§ YOUR OBJECTIVE:
What this exercise requires is a verbatim reproduction of the data below.

§ COLLECTED MATERIAL:
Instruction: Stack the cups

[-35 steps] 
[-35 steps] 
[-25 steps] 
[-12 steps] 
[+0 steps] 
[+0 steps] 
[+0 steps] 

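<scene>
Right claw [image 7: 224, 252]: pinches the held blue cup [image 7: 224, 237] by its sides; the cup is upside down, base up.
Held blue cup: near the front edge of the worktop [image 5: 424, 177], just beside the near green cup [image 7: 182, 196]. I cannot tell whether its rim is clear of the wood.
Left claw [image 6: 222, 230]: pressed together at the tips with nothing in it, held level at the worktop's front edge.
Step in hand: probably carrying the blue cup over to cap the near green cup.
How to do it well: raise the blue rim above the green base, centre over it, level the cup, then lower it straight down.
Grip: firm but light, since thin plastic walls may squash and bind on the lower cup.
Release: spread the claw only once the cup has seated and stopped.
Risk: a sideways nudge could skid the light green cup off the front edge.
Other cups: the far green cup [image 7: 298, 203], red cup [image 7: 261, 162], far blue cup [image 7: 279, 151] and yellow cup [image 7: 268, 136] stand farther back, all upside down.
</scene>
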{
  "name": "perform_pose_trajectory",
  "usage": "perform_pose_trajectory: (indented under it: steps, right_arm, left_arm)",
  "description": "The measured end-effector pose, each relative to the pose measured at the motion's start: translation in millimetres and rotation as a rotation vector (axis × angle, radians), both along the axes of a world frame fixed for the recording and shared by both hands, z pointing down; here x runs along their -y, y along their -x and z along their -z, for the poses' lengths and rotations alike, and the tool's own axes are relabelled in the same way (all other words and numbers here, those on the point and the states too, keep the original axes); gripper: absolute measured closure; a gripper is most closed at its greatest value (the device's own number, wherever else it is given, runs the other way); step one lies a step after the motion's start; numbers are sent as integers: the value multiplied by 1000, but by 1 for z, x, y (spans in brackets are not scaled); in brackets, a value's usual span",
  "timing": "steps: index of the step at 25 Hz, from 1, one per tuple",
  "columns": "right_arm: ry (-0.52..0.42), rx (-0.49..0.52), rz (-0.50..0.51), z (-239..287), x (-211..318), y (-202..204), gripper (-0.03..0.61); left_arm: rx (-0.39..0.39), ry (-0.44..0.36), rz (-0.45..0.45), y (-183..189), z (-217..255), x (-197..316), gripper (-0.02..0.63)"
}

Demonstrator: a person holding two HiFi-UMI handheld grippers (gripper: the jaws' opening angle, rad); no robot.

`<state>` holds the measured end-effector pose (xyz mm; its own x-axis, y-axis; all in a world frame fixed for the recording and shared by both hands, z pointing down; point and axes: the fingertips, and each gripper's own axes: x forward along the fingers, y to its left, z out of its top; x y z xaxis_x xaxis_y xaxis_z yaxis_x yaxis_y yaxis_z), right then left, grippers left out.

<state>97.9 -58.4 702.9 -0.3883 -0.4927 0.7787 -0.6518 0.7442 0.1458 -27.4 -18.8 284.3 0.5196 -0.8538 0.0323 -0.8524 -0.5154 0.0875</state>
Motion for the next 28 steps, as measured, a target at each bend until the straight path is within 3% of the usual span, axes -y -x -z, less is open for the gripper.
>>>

§ ANSWER TO THE EXERCISE:
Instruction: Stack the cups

[-35 steps] 
[-35 steps] 
[-25 steps] 
[-12 steps] 
[+0 steps] 
[+0 steps] 
[+0 steps] 

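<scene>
Right claw [image 7: 224, 252]: pinches the held blue cup [image 7: 224, 237] by its sides; the cup is upside down, base up.
Held blue cup: near the front edge of the worktop [image 5: 424, 177], just beside the near green cup [image 7: 182, 196]. I cannot tell whether its rim is clear of the wood.
Left claw [image 6: 222, 230]: pressed together at the tips with nothing in it, held level at the worktop's front edge.
Step in hand: probably carrying the blue cup over to cap the near green cup.
How to do it well: raise the blue rim above the green base, centre over it, level the cup, then lower it straight down.
Grip: firm but light, since thin plastic walls may squash and bind on the lower cup.
Release: spread the claw only once the cup has seated and stopped.
Risk: a sideways nudge could skid the light green cup off the front edge.
Other cups: the far green cup [image 7: 298, 203], red cup [image 7: 261, 162], far blue cup [image 7: 279, 151] and yellow cup [image 7: 268, 136] stand farther back, all upside down.
</scene>
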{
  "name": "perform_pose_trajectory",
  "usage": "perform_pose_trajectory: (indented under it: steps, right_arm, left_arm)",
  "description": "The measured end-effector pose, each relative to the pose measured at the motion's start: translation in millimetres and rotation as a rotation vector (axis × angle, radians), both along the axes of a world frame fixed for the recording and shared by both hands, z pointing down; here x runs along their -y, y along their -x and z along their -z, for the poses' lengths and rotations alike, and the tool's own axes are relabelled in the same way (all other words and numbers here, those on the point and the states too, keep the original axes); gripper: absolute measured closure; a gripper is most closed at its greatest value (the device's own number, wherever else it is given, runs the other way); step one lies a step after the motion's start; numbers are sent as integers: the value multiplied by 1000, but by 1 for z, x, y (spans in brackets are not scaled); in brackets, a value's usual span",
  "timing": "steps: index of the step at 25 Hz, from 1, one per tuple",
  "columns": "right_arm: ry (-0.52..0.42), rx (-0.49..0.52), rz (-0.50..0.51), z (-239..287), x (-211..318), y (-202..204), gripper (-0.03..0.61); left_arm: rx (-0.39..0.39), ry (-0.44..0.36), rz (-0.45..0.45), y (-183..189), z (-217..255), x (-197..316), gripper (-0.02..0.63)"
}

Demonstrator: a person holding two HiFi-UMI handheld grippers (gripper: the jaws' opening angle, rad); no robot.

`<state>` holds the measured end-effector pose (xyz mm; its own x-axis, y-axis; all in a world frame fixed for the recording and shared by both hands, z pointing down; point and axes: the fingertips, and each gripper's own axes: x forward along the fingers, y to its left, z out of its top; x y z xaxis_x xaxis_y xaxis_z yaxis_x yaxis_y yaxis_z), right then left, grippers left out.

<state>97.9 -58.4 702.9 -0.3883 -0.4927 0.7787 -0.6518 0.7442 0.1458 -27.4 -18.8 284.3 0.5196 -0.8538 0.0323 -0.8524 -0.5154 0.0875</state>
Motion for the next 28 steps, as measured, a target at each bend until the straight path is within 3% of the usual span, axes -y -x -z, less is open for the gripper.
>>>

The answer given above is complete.